Coffee plants have low NUE

Coffee is produced in tropical and subtropical zones, is widely consumed worldwide, and is highly responsive to N. Little is now about how coffee uses N fertilizer. Using data of N fertilization and N export from 468 sites/years along 20 years from intensive coffee farming in Brazil we estimated that only 15 to 17% of the N fertilizer are exported with beans (27 to 30% when beans and husks are accounted). The average N surplus varied from 293 to 300 kg N ha-1 with harvested beans and husks, which is far from the 50 to 90% NUE target and the desired maximum surplus of 80 kg N ha-1.

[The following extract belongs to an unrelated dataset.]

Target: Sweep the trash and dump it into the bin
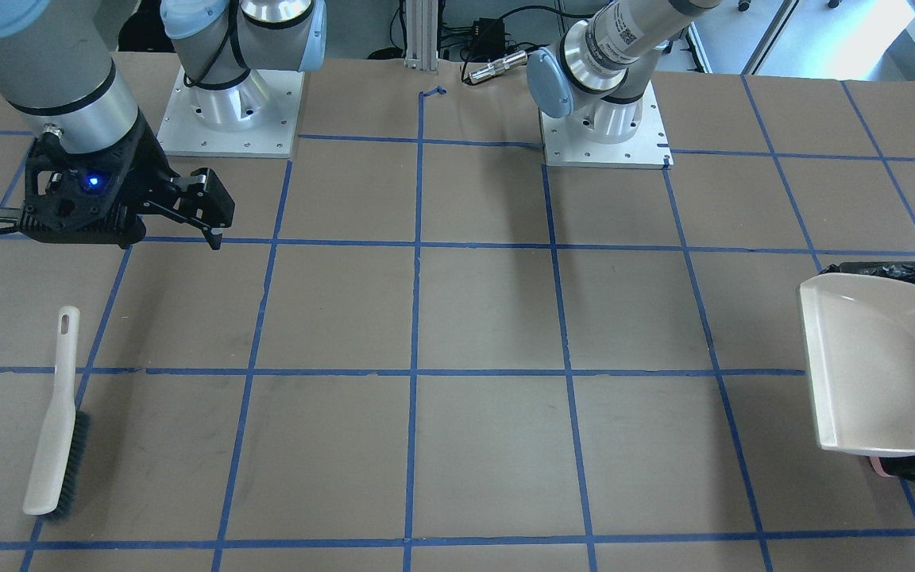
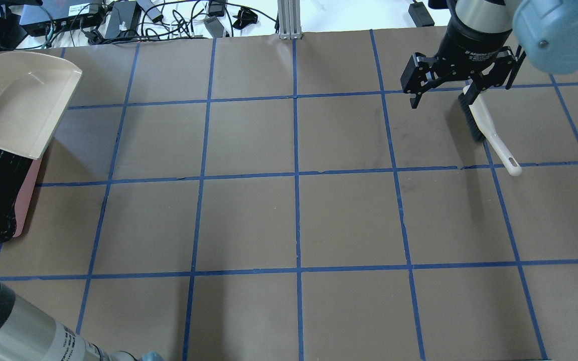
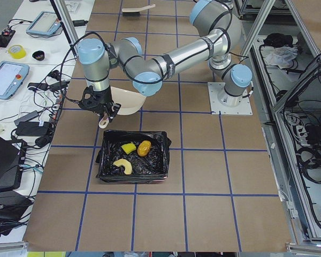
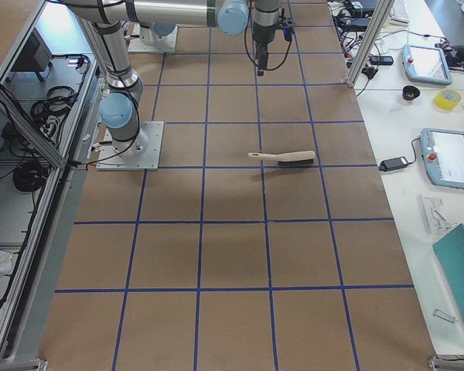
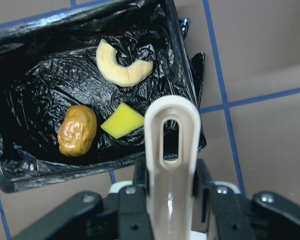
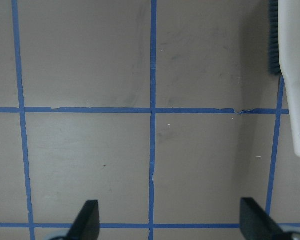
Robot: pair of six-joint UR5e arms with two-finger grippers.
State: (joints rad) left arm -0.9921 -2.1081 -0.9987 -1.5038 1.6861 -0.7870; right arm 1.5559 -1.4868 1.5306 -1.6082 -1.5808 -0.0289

Coffee, which is produced in the tropical and subtropical zones of the globe is the second beverage most consumed in the world. Modern plantations require large inputs of N fertilizer to sustain yields. However, little information is available about the NUE of coffee plants. Data from N fertilizer application and coffee yields from nine farms along 20 years were collected to estimate N export and N surplus. We used data from 468 sites/years in groups of four consecutive harvests to decrease annual variations, comprising 117 observations (Table 1) from irrigated and rainfed plantations, fertilized with urea, ammonium nitrate or ammonium sulfate, split in 3 to 4 applications during the rainy season. Annual rates varied from 300 to 550 kg N ha-1. The NUE (Oenema et al. 2015), calculated as the percentage of the N fertilized applied which was exported with the beans, was in the order of 15-17%, or 27-30% considering beans+husks. The NUE obtained is similar to those of other short term evaluations of the Brazilian literature. The N surplus was approximately 300 kg ha-1 yr-1 (Table 1) indicating that N is being lost or wasted. In the areas surveyed, farmers tend to use higher N rates than the official recommendations, but these are also relatively high. The NUE of coffee was below the usual 50 to 60% range of most crops and far from the desired 80 kg N ha-1 maximum surplus suggested by Oenema et al. (2015). Farmers are usually reluctant to reduce N fertilization because of the high yield responses. Therefore, strong research efforts are needed to find ways to increase NUE for coffee plants with yield preservation and communicating them to farmers.